Moment: Building with hands and hearts

Moment: Building with hands and hearts

February 21st, 2011 by John Rawlston in News

Staff photo by John Rawlston/Chattanooga Times Free Press - Bob Neely, right, coordinator of Neighborhood Helpers, works with other members to build a wheelchair ramp for a home in Hixson. Working underneath the ramp is Glenn Leming, while Rick Nunley, Sam Petty, Nelson Bennett and Bill Schmid, from left, help hold the ramp in place. The interdenominational Christian group makes home repairs and builds wheelchair ramps for people in need in the North Hamilton County area

Often, they have lived lives of service, helping friends, neighbors and family members without being asked.

Years go by, and situations can change. When living on a fixed income, living alone or living with a devastating accident or disease, everyday maintenance of a home can become suddenly impossible.

"It's somewhat embarrassing in a way, I think, to all of us" to have to ask for help, said Bob Neely, coordinator of Neighborhood Helpers Volunteer Ministry of Soddy-Daisy. "It's amazing how bad a condition somebody will be in and nobody knows it. Neighbors, relatives, whatever. We get so busy, we don't look around us."

Neighborhood Helpers is an interdenominational, nonprofit volunteer ministry that works to remedy this type of situation.

"We don't belong to any particular church. We ask people that want to volunteer just to have a heart that they want to do it with," said Neely. "The pay is rather cheap, but the blessings are many."

The group is comprised mostly of retired men "with wives that want to get us out of the house," Neely said.

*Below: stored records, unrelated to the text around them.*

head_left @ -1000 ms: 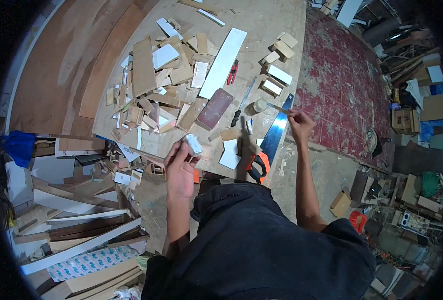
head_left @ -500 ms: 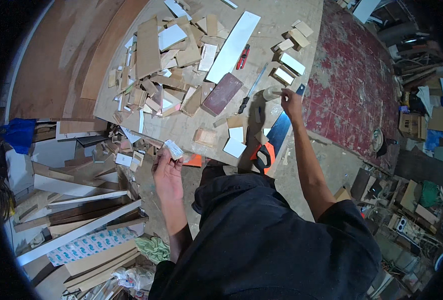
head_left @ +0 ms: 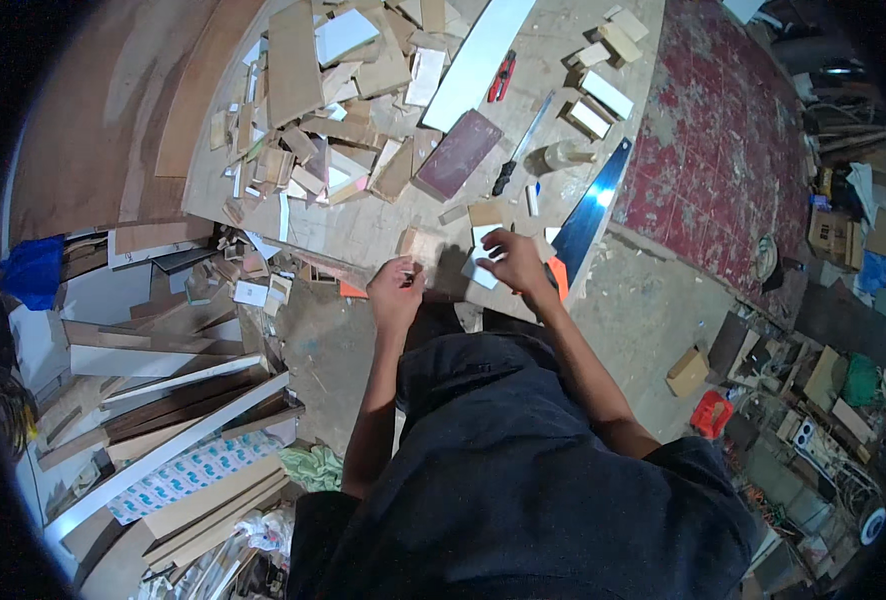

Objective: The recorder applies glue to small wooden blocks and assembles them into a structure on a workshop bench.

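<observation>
My left hand (head_left: 396, 293) is at the table's near edge, its fingers bent together beside a pale wooden block (head_left: 422, 246). Whatever those fingers hold, if anything, is hidden. To its right, my right hand (head_left: 516, 263) hovers over white-faced wood pieces (head_left: 484, 240), thumb and fingers curved but apart, with nothing visible between them. Partly behind that hand lies a handsaw (head_left: 591, 208) with an orange handle. Farther off stands a small jar (head_left: 559, 154) with a stick-like handle in it.
Scrap wood offcuts (head_left: 348, 135) heap up at the table's left. Beyond my hands lie a maroon block (head_left: 460, 154), red-handled pliers (head_left: 502, 77), a thin dark-handled tool (head_left: 521, 150) and a long white board (head_left: 478, 62). Planks (head_left: 173, 440) crowd the floor at left.
My right hand has left the jar's stick and come back toward my left hand. My left hand has moved right and inward; the white-topped piece it held no longer shows. The view has shifted.
</observation>
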The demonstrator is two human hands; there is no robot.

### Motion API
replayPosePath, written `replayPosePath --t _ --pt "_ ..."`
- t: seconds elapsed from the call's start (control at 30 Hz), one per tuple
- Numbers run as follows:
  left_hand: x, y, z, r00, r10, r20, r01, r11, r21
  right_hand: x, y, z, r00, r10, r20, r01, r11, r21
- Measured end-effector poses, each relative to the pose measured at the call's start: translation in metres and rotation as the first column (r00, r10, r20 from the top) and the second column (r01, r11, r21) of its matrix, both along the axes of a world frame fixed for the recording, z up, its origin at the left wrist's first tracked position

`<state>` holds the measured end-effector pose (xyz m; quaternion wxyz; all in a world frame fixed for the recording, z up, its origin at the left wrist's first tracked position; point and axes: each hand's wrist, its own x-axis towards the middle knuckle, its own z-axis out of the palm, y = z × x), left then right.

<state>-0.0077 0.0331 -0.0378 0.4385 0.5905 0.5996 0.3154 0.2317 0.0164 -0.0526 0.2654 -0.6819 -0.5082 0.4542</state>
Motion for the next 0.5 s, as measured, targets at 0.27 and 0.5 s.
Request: replayPosePath --t 0.27,0.5 --pt "-0.028 -0.004 -0.018 0.997 0.078 0.009 -0.075 0.986 -0.15 -0.077 0.0 -0.066 0.967 0.108 0.23 -0.157 0.966 0.206" --pt "-0.052 -0.021 0.003 0.978 0.207 0.026 -0.195 0.951 -0.241 -0.103 0.021 -0.074 0.899 0.151 0.411 -0.208 0.973 0.098"
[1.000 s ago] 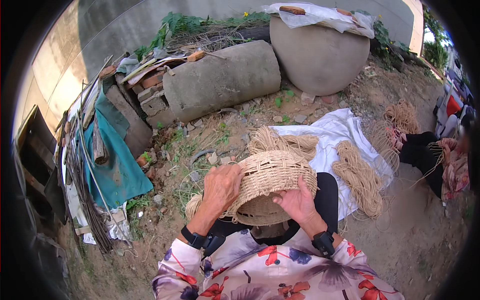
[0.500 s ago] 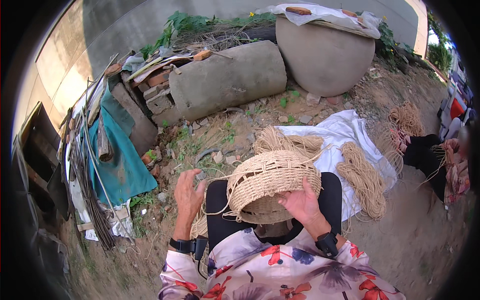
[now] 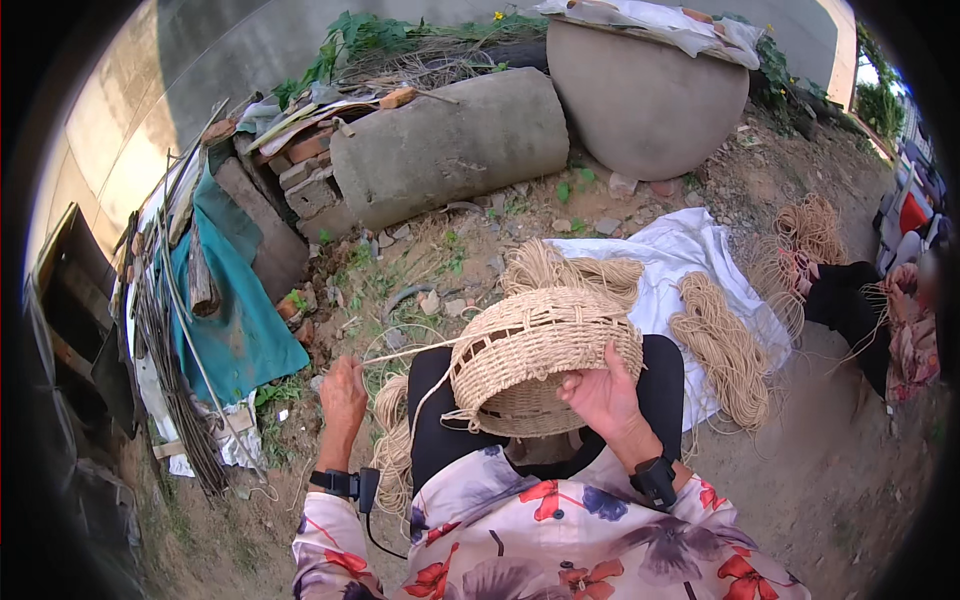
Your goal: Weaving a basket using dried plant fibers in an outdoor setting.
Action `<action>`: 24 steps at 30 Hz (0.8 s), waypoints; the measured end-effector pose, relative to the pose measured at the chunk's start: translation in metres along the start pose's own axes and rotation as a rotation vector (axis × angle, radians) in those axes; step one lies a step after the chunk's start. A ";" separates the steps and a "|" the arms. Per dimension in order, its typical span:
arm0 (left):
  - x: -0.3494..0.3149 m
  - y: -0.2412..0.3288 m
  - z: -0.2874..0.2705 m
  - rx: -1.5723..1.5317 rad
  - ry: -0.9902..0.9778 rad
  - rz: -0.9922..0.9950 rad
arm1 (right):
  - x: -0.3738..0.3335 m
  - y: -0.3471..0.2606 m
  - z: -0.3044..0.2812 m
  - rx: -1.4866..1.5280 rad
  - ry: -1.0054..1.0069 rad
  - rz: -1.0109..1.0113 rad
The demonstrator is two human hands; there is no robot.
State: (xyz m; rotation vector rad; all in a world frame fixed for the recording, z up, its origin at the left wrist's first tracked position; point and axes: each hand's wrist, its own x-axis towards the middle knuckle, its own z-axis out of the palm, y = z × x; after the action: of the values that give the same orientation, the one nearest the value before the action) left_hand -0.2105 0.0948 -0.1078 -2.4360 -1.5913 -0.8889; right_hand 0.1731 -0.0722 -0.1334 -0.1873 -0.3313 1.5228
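A round woven straw basket (image 3: 545, 345) rests tilted on my lap, its opening turned toward me and an openwork band around its side. My right hand (image 3: 606, 392) grips the basket's right rim, thumb up on the outside and fingers at the opening. Out to the left, my left hand (image 3: 343, 392) is closed on a straw cord (image 3: 410, 353) that runs taut to the basket's upper left side. Another loose strand (image 3: 422, 403) hangs from the basket's left edge.
Bundles of straw cord (image 3: 722, 350) lie on a white sheet (image 3: 690, 245), with more cord (image 3: 393, 425) by my left leg. A concrete cylinder (image 3: 450, 150) and a big clay vat (image 3: 645, 100) stand behind. Another person (image 3: 850, 310) sits at the right with cord.
My left hand has moved left and down, closing from open fingers onto the cord, which is now pulled straight. My right hand stays on the basket.
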 end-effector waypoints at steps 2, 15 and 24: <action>-0.030 -0.076 -0.011 0.221 -0.066 -0.281 | 0.000 0.001 0.000 0.005 0.010 0.003; 0.028 0.160 -0.011 -0.509 -0.054 0.229 | 0.001 0.000 0.001 -0.044 0.043 0.017; 0.017 0.098 0.021 -0.264 -0.068 0.193 | 0.002 -0.001 0.001 -0.034 0.083 0.010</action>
State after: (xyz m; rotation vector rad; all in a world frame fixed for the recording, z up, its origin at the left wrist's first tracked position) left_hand -0.1120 0.0724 -0.0940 -2.7679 -1.2998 -1.0503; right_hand 0.1737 -0.0706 -0.1324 -0.2781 -0.2908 1.5158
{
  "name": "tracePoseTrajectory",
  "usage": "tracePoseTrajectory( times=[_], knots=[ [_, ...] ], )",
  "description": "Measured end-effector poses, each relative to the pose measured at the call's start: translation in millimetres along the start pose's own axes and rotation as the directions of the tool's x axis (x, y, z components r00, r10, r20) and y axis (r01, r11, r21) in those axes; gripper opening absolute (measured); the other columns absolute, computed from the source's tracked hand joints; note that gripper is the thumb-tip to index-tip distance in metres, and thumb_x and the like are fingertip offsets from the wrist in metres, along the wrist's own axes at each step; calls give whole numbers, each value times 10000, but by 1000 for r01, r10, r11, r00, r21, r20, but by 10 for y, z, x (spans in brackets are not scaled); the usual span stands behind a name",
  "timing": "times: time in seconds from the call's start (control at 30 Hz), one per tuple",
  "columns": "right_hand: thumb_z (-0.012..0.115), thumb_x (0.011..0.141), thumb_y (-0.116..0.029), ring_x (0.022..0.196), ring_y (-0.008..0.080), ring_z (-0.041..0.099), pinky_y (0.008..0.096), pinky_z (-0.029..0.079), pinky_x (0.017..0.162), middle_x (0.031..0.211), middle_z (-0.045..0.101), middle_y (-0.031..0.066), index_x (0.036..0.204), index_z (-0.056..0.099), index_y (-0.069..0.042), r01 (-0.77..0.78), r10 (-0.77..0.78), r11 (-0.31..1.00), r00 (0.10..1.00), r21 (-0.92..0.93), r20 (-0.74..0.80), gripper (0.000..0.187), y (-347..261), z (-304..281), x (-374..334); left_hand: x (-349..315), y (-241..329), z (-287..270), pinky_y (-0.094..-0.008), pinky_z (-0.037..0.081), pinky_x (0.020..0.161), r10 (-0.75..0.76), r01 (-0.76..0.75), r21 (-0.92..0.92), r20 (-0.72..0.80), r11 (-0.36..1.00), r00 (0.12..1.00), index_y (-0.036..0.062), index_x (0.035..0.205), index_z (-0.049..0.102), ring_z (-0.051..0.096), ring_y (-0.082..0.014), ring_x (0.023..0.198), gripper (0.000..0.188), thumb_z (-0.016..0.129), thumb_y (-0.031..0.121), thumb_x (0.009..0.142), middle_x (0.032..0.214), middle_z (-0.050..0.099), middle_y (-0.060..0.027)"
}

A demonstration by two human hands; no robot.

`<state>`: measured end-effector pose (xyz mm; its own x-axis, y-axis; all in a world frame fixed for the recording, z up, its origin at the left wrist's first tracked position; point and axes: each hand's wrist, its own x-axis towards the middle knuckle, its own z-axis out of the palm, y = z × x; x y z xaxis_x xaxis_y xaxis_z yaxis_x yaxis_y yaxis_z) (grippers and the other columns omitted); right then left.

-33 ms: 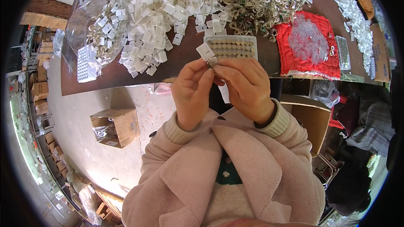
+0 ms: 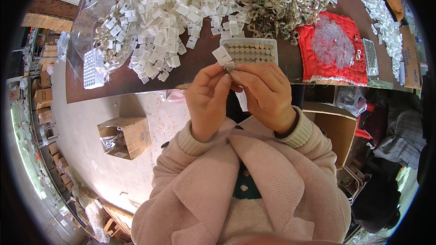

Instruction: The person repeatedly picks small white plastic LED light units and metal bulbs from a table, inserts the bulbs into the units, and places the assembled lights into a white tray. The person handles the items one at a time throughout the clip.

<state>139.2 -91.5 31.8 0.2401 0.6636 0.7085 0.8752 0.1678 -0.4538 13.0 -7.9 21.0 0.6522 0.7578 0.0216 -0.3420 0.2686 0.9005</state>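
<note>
left hand (image 2: pixel 208 96) and right hand (image 2: pixel 269 91) together, both pinching a little white plastic piece (image 2: pixel 221 56), held at the front of the brown worktop (image 2: pixel 178 75), tray (image 2: pixel 275 51) of round tan bits (image 2: pixel 249 46) just behind, big messy pile of white pieces (image 2: pixel 165 22) further back, red cloth (image 2: pixel 312 66) off to the right

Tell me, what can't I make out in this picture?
1. Head view: most of the small part below the white plastic piece is covered by the left hand and right hand.
2. Head view: the near side of the tray is mostly behind the right hand.
3. Head view: the white pile is cut off by the top edge.
4. Head view: the clear strands are too fine to separate.
</note>
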Motion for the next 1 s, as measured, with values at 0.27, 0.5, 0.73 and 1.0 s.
tracePoseTrajectory(
  times=[0.27, 0.5, 0.73, 1.0],
  knots=[
    [687, 717, -43, 847, 274, 662, 370, 520, 734, 1040, 664, 114, 1030, 661, 1, 52, -51, 997, 999, -53, 14, 317, 10, 29, -32, -25, -21, 113, -256, 559, 772, 124, -99, 290, -69, 952, 990, -75, 1225, 569, 661, -124, 868, 236, 513, -24, 1002, 1024, 689, -100],
    [703, 709, 3, 818, 280, 666, 374, 522, 705, 1032, 665, 128, 1038, 676, 15, 69, -71, 992, 997, -105, -21, 331, -33, 109, -47, -9, -98, 128, -255, 536, 750, 300, -223, 561, -47, 797, 953, -36, 1237, 585, 644, -109, 839, 242, 497, 2, 1015, 1014, 697, -103],
    [670, 700, -65, 836, 267, 663, 371, 531, 727, 1027, 655, 131, 1048, 659, 30, 82, -87, 984, 996, -156, -23, 361, -58, 137, -66, 29, -87, 118, -287, 537, 771, 347, -252, 715, 15, 652, 938, -37, 1251, 565, 665, -164, 881, 256, 497, -2, 1007, 1037, 696, -165],
    [709, 810, 78, 797, 239, 689, 292, 535, 673, 961, 691, 132, 1019, 722, -3, -398, 394, 838, 915, 373, 89, 225, -92, -107, 34, 111, 11, -43, -315, 557, 864, 67, -59, -85, 94, 995, 993, -5, 1165, 555, 674, -185, 980, 239, 596, -79, 941, 1099, 687, -146]
  ],
)
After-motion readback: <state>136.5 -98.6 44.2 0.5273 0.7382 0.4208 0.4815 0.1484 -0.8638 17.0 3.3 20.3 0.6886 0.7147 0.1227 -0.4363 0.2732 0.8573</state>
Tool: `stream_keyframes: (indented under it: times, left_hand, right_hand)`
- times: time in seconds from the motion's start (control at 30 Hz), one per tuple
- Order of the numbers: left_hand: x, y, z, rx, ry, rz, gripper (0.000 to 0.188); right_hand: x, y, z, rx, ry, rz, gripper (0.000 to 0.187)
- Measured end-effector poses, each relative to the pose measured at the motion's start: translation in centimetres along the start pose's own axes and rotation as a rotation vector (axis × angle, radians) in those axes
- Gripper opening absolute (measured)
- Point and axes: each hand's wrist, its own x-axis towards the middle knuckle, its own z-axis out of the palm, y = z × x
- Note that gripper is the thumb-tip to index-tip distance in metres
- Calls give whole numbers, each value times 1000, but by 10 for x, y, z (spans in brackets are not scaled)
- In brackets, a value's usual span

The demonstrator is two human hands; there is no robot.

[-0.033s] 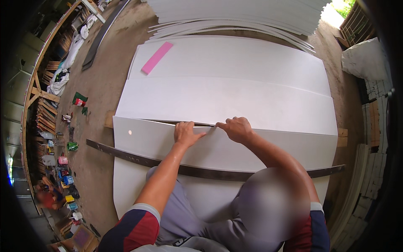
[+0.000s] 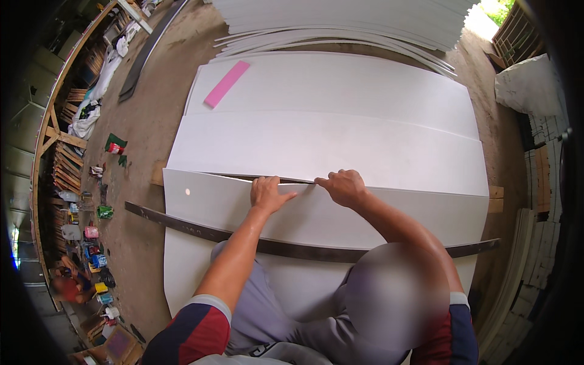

Neighborhood Helpers works with churches in the Soddy-Daisy, Hixson and North Hamilton County areas, and also with Senior Neighbors of Soddy-Daisy, to identify people who need their services.

"We feel like the Lord provides us with our leads, one way or the other," Neely said, "as well as our volunteers and also even the funding."

Through a screening process, they accept jobs when a person on a fixed income needs a repair or has a job he cannot afford, "whatever needs to be done to make the house warm, safe, livable," Neely said.

Neely would love to see others take up the idea.

"It's a wonderful outreach for a church," he said. "There's nothing proprietary about it. We would be glad to help anybody in a community try to get theirs off the ground."